◆ **TASK**
Copy the data that follows, exactly and completely.

◆ **GIVEN INFORMATION**

————

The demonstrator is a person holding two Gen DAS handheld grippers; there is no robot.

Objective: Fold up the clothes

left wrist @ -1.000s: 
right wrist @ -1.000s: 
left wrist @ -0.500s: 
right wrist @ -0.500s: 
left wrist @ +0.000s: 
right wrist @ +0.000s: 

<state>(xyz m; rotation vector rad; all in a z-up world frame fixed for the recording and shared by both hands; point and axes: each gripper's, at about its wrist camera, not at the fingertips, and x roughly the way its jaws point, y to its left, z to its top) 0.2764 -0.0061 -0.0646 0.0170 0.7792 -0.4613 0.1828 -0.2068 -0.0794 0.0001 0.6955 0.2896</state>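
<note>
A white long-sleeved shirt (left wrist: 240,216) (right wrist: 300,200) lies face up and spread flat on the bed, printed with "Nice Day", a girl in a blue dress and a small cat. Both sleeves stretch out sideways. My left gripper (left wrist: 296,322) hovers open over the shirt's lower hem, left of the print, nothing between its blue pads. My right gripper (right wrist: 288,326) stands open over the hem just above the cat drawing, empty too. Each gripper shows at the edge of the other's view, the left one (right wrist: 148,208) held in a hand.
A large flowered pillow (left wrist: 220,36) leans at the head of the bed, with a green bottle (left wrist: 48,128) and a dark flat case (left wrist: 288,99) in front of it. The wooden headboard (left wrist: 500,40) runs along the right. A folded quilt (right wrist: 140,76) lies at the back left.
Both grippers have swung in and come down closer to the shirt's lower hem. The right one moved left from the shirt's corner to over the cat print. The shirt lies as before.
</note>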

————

◆ **TASK OUTPUT**
The demonstrator is a person holding two Gen DAS handheld grippers; there is no robot.

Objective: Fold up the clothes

left wrist @ -1.000s: 
right wrist @ -1.000s: 
left wrist @ -0.500s: 
right wrist @ -0.500s: 
left wrist @ +0.000s: 
right wrist @ +0.000s: 

<state>(xyz m; rotation vector rad; all in a z-up world frame fixed for the recording and shared by both hands; point and axes: each gripper's, at about its wrist camera, not at the fingertips, and x roughly the way its jaws point, y to its left, z to its top) 0.2764 -0.0061 -0.0646 0.0170 0.7792 -0.4613 0.1828 -0.2068 -0.0794 0.0001 0.6955 0.2896</state>
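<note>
A white long-sleeved shirt (left wrist: 240,216) (right wrist: 300,200) lies face up and spread flat on the bed, printed with "Nice Day", a girl in a blue dress and a small cat. Both sleeves stretch out sideways. My left gripper (left wrist: 296,322) hovers open over the shirt's lower hem, left of the print, nothing between its blue pads. My right gripper (right wrist: 288,326) stands open over the hem just above the cat drawing, empty too. Each gripper shows at the edge of the other's view, the left one (right wrist: 148,208) held in a hand.
A large flowered pillow (left wrist: 220,36) leans at the head of the bed, with a green bottle (left wrist: 48,128) and a dark flat case (left wrist: 288,99) in front of it. The wooden headboard (left wrist: 500,40) runs along the right. A folded quilt (right wrist: 140,76) lies at the back left.
Both grippers have swung in and come down closer to the shirt's lower hem. The right one moved left from the shirt's corner to over the cat print. The shirt lies as before.
</note>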

No more work is required for the exercise.